“Cloud computing is a great euphemism for centralization of computer services under one server.”
Evgeny Morozov, American researcher
In past MI10 newsletters, we discussed emerging technologies with relevance to artificial intelligence: digital twins/threads, federated/swarm learning, and new advances in deep learning. This week we discuss an innovative technology that will be impactful in clinical medicine and healthcare. While the cloud has thus far been the repository of data and AI for insights from the data, the exponential rise of connected IoT devices and the generated data has surpassed the current capabilities of the network and infrastructure.
Edge computing is a distributed computing framework or architecture that will bring applications closer to data sources (IoT devices or local servers) so that data will be collected and analyzed in proximity to the data source. This closer coupling to the data sources can decrease response times and increase insight velocity as well as lessen the bandwidth demand of a centralized data repository.
Karim Arabi, the CEO of Atlazo, explained that cloud computing is focused on big data while edge computing is focused on real-time “instant data” from devices and sensors. A clinician can think of edge computing as the “peripheral nervous system” with its neurons that is capable of sending signals to the central nervous system or brain (the cloud).

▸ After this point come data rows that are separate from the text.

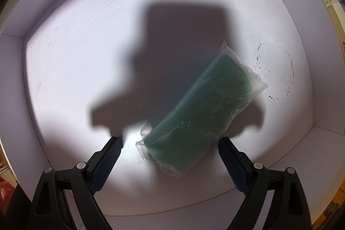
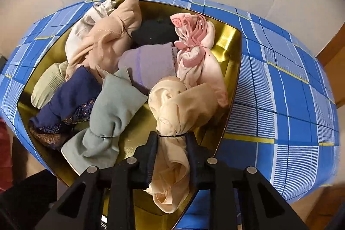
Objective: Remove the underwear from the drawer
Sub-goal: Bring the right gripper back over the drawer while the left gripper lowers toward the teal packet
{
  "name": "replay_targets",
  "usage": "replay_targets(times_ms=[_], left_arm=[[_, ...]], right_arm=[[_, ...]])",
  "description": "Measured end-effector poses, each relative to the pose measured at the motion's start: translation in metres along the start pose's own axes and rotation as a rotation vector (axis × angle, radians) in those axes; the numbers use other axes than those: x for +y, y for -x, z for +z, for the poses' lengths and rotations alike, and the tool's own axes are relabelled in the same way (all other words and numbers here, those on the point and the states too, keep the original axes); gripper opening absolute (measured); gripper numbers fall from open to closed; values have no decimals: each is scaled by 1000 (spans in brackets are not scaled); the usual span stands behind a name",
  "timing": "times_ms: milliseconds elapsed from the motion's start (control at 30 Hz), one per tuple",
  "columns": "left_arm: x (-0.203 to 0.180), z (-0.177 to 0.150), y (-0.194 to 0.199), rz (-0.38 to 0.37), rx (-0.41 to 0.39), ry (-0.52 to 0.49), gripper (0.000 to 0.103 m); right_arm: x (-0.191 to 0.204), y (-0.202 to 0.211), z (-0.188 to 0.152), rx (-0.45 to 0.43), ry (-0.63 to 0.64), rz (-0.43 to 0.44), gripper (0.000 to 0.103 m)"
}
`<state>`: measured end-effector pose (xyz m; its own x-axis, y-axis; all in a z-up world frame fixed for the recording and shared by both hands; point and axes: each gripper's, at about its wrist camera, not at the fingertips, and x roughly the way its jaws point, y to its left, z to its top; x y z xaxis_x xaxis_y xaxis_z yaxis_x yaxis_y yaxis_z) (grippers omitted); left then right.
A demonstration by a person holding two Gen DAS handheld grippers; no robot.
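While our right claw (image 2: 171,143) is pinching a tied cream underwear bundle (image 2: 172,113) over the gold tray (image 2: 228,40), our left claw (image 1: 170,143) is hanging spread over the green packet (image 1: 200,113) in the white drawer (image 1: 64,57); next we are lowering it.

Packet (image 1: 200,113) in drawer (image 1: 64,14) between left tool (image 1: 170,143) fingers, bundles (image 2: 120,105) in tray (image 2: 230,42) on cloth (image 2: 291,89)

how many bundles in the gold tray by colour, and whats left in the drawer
Gold tray, bundles:
peach or cream: 2 (one gripped in the right tongs)
pink: 1
white: 1
black: 1
lilac: 1
navy: 1
pale green: 1
grey-blue: 1
White drawer:
green packet: 1
Total: 10
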<state>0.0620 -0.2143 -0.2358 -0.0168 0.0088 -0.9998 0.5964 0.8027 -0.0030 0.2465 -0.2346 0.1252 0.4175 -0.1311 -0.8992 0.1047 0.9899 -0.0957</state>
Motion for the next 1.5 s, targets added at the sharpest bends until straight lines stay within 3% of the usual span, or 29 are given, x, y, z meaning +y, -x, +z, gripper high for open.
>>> replay_targets(times_ms=[100, 267, 367, 500, 600, 867, 1100, 1233, 1433, 1500], left_arm=[[0, 0, 0, 2, 0, 1, 93], [1, 0, 0, 5, 0, 6, 94], [4, 0, -1, 4, 0, 17, 94], [10, -1, -3, 2, 1, 40, 94], [13, -2, -5, 1, 2, 52, 95], [18, -5, -7, 16, -6, 75, 93], [10, -9, -6, 56, -15, 18, 92], [2, -15, -6, 16, 9, -16, 88], [-5, -23, 7, -50, 9, -18, 86], [-3, -24, 14, -26, -22, -13, 86]], right_arm=[[-4, 9, -8, -41, -15, 93, 34], [-13, 49, -46, -204, -27, 210, 64], [-14, 69, -79, -273, -7, 268, 65], [-17, 71, -116, -289, -10, 308, 70], [-14, 55, -134, -231, -23, 267, 70], [3, -45, -183, 83, 4, 173, 70], [-5, -128, -216, 431, -194, 213, 70], [-6, -142, -221, 486, -248, 222, 73], [-8, -138, -214, 463, -253, 201, 76], [-11, -138, -213, 456, -255, 181, 77]])
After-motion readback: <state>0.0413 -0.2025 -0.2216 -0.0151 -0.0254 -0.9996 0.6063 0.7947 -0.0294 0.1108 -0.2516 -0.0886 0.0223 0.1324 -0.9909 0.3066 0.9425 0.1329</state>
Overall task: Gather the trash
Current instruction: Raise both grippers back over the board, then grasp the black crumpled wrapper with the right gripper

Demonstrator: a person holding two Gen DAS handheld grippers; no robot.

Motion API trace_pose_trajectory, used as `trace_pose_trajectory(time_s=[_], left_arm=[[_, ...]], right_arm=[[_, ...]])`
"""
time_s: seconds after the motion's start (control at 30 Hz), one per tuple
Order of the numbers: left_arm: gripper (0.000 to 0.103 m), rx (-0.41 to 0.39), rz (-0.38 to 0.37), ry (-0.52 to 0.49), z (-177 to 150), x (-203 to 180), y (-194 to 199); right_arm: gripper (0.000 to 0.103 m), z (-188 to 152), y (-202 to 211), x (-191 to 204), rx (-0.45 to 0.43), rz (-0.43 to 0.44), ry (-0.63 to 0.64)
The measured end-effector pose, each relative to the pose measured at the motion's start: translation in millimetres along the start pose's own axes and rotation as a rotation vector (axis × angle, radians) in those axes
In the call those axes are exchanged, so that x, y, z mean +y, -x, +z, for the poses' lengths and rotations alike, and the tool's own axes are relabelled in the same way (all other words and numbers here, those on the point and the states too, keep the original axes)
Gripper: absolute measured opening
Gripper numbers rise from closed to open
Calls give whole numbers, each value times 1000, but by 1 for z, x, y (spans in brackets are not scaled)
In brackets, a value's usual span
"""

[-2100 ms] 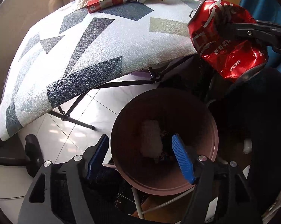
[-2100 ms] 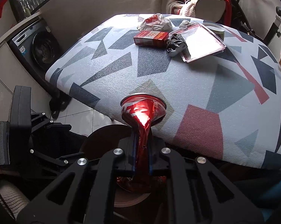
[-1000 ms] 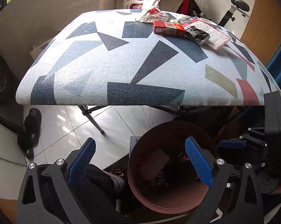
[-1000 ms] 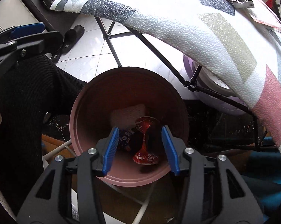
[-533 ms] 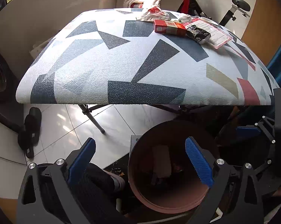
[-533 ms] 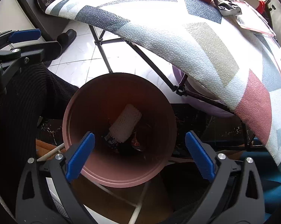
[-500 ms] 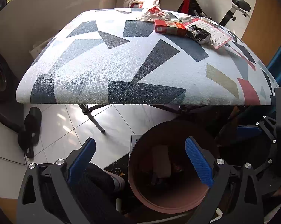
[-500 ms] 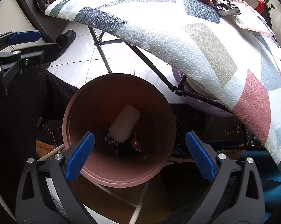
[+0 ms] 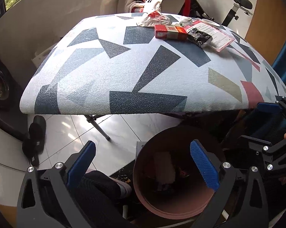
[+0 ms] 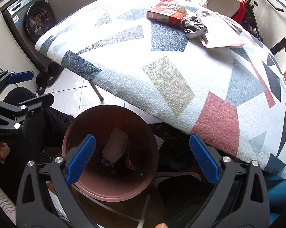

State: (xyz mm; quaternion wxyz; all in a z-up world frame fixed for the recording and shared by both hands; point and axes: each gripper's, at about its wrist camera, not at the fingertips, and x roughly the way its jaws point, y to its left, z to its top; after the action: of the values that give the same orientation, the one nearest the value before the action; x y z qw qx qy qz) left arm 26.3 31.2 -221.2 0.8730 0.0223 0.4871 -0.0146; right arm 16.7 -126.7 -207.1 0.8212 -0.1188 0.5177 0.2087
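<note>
My left camera sits low, under the edge of the surface [image 9: 143, 72]. It looks forward and a bit down, past my wide-apart left jaws. The brown bin [image 9: 173, 207] is close, at about 5 o'clock. The red box [image 9: 170, 32] is far off at 12 o'clock.

My right camera sits a little higher and looks down more. The bin [image 10: 108, 191] is right below it, near 6 o'clock, and I can see inside. The surface [image 10: 162, 66] fills the top and right, with the red box [image 10: 165, 16] at 12 o'clock.

Both views share the bin, the surface, the red box and the white floor. Each camera also sees the other tool: the right gripper [image 9: 272, 133] at 3 o'clock, the left gripper [image 10: 19, 91] at 9 o'clock.
</note>
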Motion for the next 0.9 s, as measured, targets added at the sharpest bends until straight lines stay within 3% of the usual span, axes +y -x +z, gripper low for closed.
trace_pose_trajectory(time_s=[0.2,0.33,0.4,0.6,0.73,0.9], left_arm=[[97,-62,27,6,19,4,5],[97,-90,-13,54,36,14,5],[97,-116,-49,61,46,19,6],[97,-214,-60,66,72,26,9],[97,-226,-57,66,90,34,3],[97,-213,-82,102,112,48,-10]], right_arm=[[97,18,27,-43,-137,-10,-114],[98,31,37,-80,-215,-20,-237],[98,38,38,-96,-232,-20,-263],[98,59,28,-129,-263,-56,-312],[98,79,15,-136,-258,11,-328],[97,113,-4,-126,-257,-62,-252]])
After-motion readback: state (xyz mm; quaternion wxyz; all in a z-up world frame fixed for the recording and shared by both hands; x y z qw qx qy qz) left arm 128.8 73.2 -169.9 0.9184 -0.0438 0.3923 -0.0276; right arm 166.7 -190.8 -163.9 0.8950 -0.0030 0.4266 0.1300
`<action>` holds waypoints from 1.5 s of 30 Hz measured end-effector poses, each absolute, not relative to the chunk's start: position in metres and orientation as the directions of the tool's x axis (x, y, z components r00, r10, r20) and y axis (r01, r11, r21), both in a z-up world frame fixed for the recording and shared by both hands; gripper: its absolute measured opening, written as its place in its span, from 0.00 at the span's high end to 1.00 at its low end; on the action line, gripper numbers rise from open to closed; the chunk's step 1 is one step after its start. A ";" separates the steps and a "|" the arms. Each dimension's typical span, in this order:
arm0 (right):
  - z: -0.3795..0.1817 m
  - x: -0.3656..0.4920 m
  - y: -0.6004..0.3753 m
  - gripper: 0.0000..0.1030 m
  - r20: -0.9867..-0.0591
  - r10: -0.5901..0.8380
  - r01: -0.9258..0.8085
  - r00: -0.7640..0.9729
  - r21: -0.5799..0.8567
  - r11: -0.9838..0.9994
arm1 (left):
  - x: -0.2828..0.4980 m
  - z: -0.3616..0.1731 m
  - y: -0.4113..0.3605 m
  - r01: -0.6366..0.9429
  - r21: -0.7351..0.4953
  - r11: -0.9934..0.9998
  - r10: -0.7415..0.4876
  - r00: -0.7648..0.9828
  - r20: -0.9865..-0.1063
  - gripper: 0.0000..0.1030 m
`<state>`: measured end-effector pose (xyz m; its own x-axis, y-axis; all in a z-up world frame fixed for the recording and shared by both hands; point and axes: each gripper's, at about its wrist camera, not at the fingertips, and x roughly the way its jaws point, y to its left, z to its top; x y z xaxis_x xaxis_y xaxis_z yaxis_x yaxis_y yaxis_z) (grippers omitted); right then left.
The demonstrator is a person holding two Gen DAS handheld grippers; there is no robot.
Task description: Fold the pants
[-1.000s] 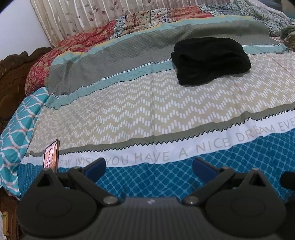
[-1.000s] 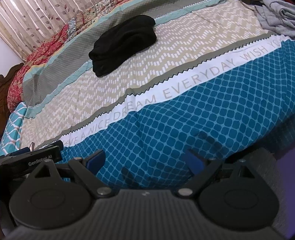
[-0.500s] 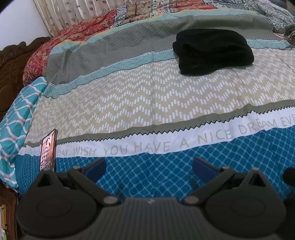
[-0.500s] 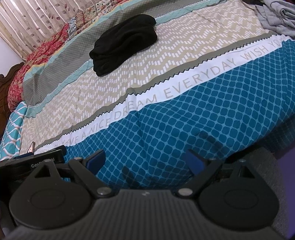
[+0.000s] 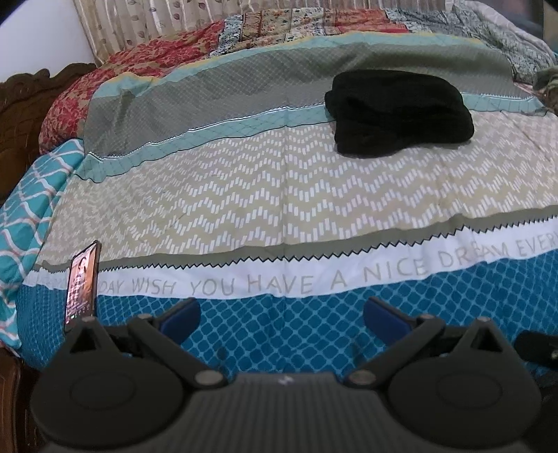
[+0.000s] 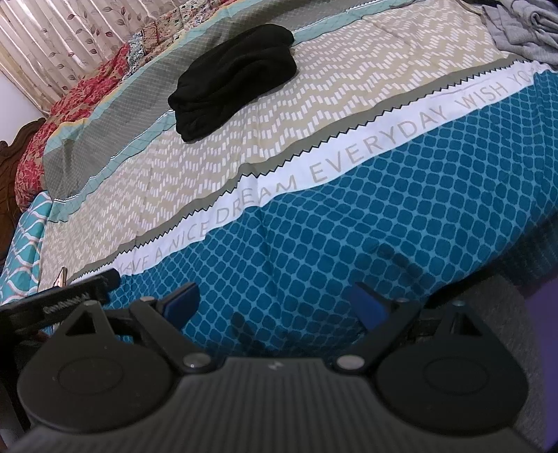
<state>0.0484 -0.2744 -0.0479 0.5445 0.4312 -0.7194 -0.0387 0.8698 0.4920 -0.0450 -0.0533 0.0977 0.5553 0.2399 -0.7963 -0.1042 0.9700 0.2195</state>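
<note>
Black pants (image 5: 399, 113) lie bunched in a thick heap on the far side of the bed, across the teal stripe and the beige zigzag band; they also show in the right wrist view (image 6: 232, 82). My left gripper (image 5: 282, 315) is open and empty, held over the blue patterned front edge of the bedspread, far from the pants. My right gripper (image 6: 275, 303) is open and empty, also over the blue front edge. The left gripper's body (image 6: 59, 301) shows at the left of the right wrist view.
A phone (image 5: 82, 280) stands propped upright at the bed's front left. A carved wooden headboard (image 5: 28, 111) is at the left. Red patterned bedding (image 5: 146, 66) and curtains (image 6: 59, 41) lie beyond. Grey clothes (image 6: 519, 31) sit at the far right.
The left wrist view has shifted slightly, so the pants sit a little differently in frame. The right gripper has hardly moved. Both grippers stay open.
</note>
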 end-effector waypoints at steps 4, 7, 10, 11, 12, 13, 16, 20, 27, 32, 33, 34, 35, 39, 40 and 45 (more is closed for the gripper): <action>-0.048 0.048 -0.274 0.08 -0.721 0.434 -0.036 0.541 0.495 0.868 | -0.044 0.095 -0.054 -0.106 0.233 0.967 0.253 0.534 -0.807 0.00; -0.048 0.048 -0.273 0.08 -0.720 0.435 -0.038 0.540 0.496 0.868 | -0.044 0.094 -0.053 -0.116 0.237 0.965 0.262 0.527 -0.808 0.00; -0.049 0.048 -0.274 0.08 -0.722 0.436 -0.034 0.537 0.498 0.866 | -0.043 0.095 -0.052 -0.117 0.230 0.966 0.257 0.526 -0.810 0.00; -0.049 0.048 -0.274 0.08 -0.722 0.437 -0.033 0.536 0.499 0.866 | -0.044 0.094 -0.052 -0.114 0.232 0.966 0.257 0.527 -0.810 0.00; -0.050 0.048 -0.274 0.08 -0.723 0.438 -0.032 0.535 0.500 0.865 | -0.044 0.094 -0.053 -0.110 0.234 0.966 0.256 0.525 -0.812 0.00; -0.050 0.048 -0.274 0.08 -0.724 0.438 -0.031 0.533 0.501 0.865 | -0.044 0.093 -0.053 -0.105 0.234 0.966 0.254 0.522 -0.814 0.00; -0.050 0.048 -0.274 0.08 -0.724 0.441 -0.034 0.530 0.502 0.864 | -0.044 0.090 -0.055 -0.090 0.235 0.968 0.247 0.515 -0.821 0.00; -0.051 0.048 -0.274 0.08 -0.726 0.443 -0.028 0.525 0.506 0.862 | -0.044 0.088 -0.056 -0.082 0.239 0.967 0.247 0.509 -0.824 0.00; -0.053 0.048 -0.275 0.08 -0.728 0.448 -0.026 0.519 0.511 0.859 | -0.044 0.084 -0.058 -0.073 0.252 0.965 0.254 0.496 -0.830 0.00; -0.053 0.049 -0.276 0.08 -0.728 0.450 -0.024 0.518 0.513 0.858 | -0.042 0.081 -0.056 -0.078 0.253 0.964 0.259 0.479 -0.839 0.00; -0.053 0.049 -0.276 0.08 -0.727 0.450 -0.022 0.518 0.514 0.857 | -0.042 0.080 -0.055 -0.077 0.251 0.965 0.257 0.473 -0.843 0.00; -0.054 0.049 -0.276 0.08 -0.727 0.451 -0.021 0.517 0.516 0.856 | -0.042 0.079 -0.055 -0.076 0.250 0.965 0.256 0.470 -0.845 0.00; -0.054 0.049 -0.277 0.08 -0.728 0.452 -0.020 0.516 0.517 0.856 | -0.042 0.079 -0.055 -0.076 0.251 0.965 0.257 0.469 -0.845 0.00; -0.055 0.049 -0.276 0.08 -0.730 0.456 -0.020 0.509 0.520 0.854 | -0.042 0.079 -0.055 -0.082 0.256 0.963 0.264 0.469 -0.843 0.00; -0.055 0.049 -0.276 0.08 -0.731 0.456 -0.020 0.508 0.519 0.854 | -0.042 0.079 -0.055 -0.084 0.256 0.963 0.265 0.467 -0.843 0.00; -0.055 0.049 -0.276 0.08 -0.731 0.456 -0.020 0.507 0.519 0.854 | -0.042 0.079 -0.054 -0.085 0.253 0.964 0.263 0.467 -0.844 0.00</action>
<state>0.0492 -0.2760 -0.0552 0.5069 0.4563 -0.7314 -0.0199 0.8544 0.5192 -0.0420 -0.0543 0.0792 0.4672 0.2631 -0.8441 -0.0852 0.9637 0.2532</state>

This edge computing architecture has future implications for innovations in clinical medicine and healthcare. First, real-time analytics for certain critical care healthcare venues such as intensive care units, operation rooms, and emergency departments can be advantageous as minimizing latency is essential.
In addition, the surge of wearable devices as well as healthcare sensors will benefit from not only real-time analytics in these edge devices but also data filtering that will be needed from the volume of data.
Lastly, swarm learning that will allow centers to share insights without sharing data will need blockchain as well as edge nodes and computing for its execution. While federated learning keeps data at the edge, swarm learning will keep data as well as the parameters at the edge, thus obviating the need for a central custodian.
All three aforementioned use cases of edge computing are essential for the future of healthcare.